▶ [Task directions]
The whole listing, pictures aside, should be reproduced exactly.

▶ [Dataset content]

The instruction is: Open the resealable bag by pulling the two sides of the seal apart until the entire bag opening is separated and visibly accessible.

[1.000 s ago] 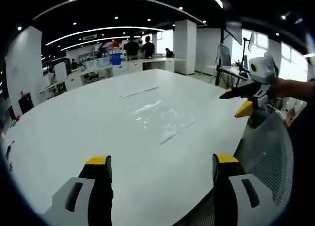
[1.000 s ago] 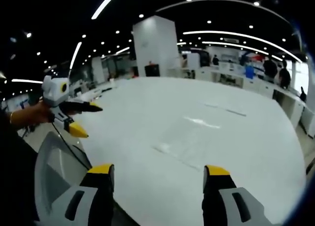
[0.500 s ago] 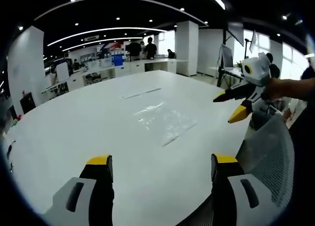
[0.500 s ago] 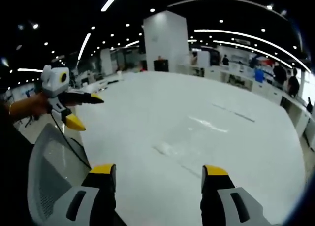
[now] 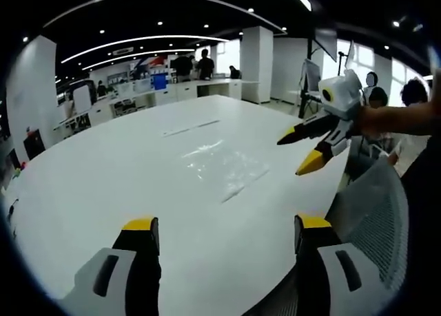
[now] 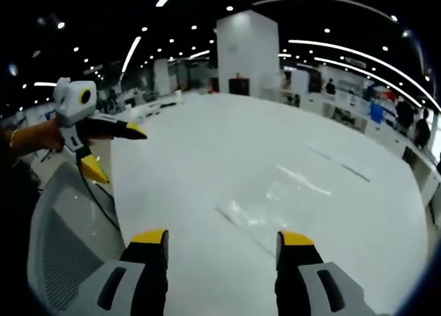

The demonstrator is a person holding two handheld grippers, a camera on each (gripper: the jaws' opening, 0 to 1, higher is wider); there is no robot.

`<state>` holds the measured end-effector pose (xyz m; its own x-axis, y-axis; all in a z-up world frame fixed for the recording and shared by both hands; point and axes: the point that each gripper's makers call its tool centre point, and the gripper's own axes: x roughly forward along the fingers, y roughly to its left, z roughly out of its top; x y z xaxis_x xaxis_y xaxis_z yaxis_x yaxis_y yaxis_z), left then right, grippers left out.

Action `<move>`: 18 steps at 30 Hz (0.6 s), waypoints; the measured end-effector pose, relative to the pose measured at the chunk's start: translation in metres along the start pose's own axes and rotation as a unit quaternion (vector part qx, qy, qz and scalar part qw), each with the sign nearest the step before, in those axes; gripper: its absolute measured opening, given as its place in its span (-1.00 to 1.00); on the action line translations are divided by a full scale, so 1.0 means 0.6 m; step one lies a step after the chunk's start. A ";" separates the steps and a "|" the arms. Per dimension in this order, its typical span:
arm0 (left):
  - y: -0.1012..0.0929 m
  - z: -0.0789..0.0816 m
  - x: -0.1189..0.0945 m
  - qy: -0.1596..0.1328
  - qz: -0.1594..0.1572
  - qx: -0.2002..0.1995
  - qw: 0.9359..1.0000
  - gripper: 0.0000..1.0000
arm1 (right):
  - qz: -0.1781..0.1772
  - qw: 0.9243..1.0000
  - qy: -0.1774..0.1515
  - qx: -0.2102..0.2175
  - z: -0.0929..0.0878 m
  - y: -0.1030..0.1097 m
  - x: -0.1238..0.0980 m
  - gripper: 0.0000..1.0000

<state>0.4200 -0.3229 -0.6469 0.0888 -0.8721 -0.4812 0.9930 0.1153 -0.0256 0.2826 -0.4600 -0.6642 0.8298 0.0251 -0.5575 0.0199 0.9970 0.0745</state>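
Jaws of both hand-held grippers (image 5: 220, 237) (image 6: 220, 247) spread wide, holding nothing.

The clear plastic resealable bag (image 5: 224, 168) (image 6: 275, 199) lies flat on the large white table (image 5: 103, 185) (image 6: 207, 144); a grey mesh chair (image 5: 375, 213) (image 6: 58, 240) stands at the table's near edge.

Left hand-held gripper (image 5: 227, 235) and right hand-held gripper (image 6: 220, 241): grey bodies, black jaws tipped yellow, each grey shell bearing a dark oval slot. The person wears dark clothing.
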 end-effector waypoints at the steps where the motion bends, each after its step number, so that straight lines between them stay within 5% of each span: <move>1: 0.000 -0.001 0.000 0.000 0.000 -0.001 1.000 0.57 | 0.002 1.000 0.003 -0.003 -0.001 0.000 0.003 0.22; 18: -0.023 -0.004 0.013 0.010 -0.026 0.001 1.000 0.53 | 0.036 0.996 0.037 -0.067 0.007 -0.005 0.087 0.10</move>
<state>0.4070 -0.3300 -0.6520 0.0351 -0.8671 -0.4969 0.9965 0.0682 -0.0487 0.3282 -0.4621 -0.6898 0.7824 0.0980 -0.6150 -0.1178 0.9930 0.0084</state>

▶ [Output of the exercise]
The instruction is: Open the resealable bag by pulling the two sides of the seal apart until the entire bag opening is separated and visibly accessible.

[1.000 s ago] 
[1.000 s ago] 
[0.500 s ago] 
[0.500 s ago] 
[now] 
[now] 

The demonstrator is a person holding two handheld grippers, a camera on each (gripper: the jaws' opening, 0 to 1, higher is wider); there is no robot.

`<state>` holds the measured end-effector pose (xyz m; its own x-axis, y-axis; all in a z-up world frame fixed for the recording and shared by both hands; point and axes: the point that each gripper's makers call its tool centre point, and the gripper's own axes: x roughly forward along the fingers, y roughly to its left, z roughly out of its top; x y z xaxis_x xaxis_y xaxis_z yaxis_x yaxis_y yaxis_z), left then right, grippers left out.

Action `<move>`: 18 steps at 30 Hz (0.6 s), waypoints; the measured end-effector pose, relative to the pose measured at the chunk's start: translation in metres along the start pose's own axes and rotation as a unit quaternion (vector part qx, qy, qz and scalar part qw), each with the sign nearest the step before, in those axes; gripper: its absolute measured opening, given as its place in its span (-1.00 to 1.00); on the action line translations are divided by a full scale, so 1.0 means 0.6 m; step one lies a step after the chunk's start. A ";" separates the steps and a "|" the arms. Per dimension in this order, its typical span:
arm0 (left):
  - y: -0.1012..0.0929 m
  - z: -0.0789..0.0816 m
  - x: -0.1189..0.0945 m
  - qy: -0.1596..0.1328
  - qz: -0.1594..0.1572
  - qx: -0.2002..0.1995
  - qw: 0.9359..1.0000
  - gripper: 0.0000..1.0000
arm1 (right):
  - qz: -0.1781..0.1772
  - qw: 0.9243..1.0000
  - qy: -0.1774..0.1515
  - qx: -0.2102..0.2175
  - z: -0.0929..0.0878 m
  - y: -0.1030..0.1097 m
  - x: -0.1238..0.0980 m
  - gripper: 0.0000..1.0000

<state>0.4200 -0.3229 -0.6469 0.0888 -0.8721 -0.4812 0.9930 0.1153 -0.0256 0.2826 -0.4600 -0.6642 0.8298 0.0251 -0.5575 0.0199 0.9970 0.0745</state>
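Jaws of both hand-held grippers (image 5: 220, 237) (image 6: 220, 247) spread wide, holding nothing.

The clear plastic resealable bag (image 5: 224, 168) (image 6: 275, 199) lies flat on the large white table (image 5: 103, 185) (image 6: 207, 144); a grey mesh chair (image 5: 375, 213) (image 6: 58, 240) stands at the table's near edge.

Left hand-held gripper (image 5: 227, 235) and right hand-held gripper (image 6: 220, 241): grey bodies, black jaws tipped yellow, each grey shell bearing a dark oval slot. The person wears dark clothing.
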 end-effector waypoints at the steps where the motion bends, each after its step number, so that straight lines between them stay within 5% of each span: <move>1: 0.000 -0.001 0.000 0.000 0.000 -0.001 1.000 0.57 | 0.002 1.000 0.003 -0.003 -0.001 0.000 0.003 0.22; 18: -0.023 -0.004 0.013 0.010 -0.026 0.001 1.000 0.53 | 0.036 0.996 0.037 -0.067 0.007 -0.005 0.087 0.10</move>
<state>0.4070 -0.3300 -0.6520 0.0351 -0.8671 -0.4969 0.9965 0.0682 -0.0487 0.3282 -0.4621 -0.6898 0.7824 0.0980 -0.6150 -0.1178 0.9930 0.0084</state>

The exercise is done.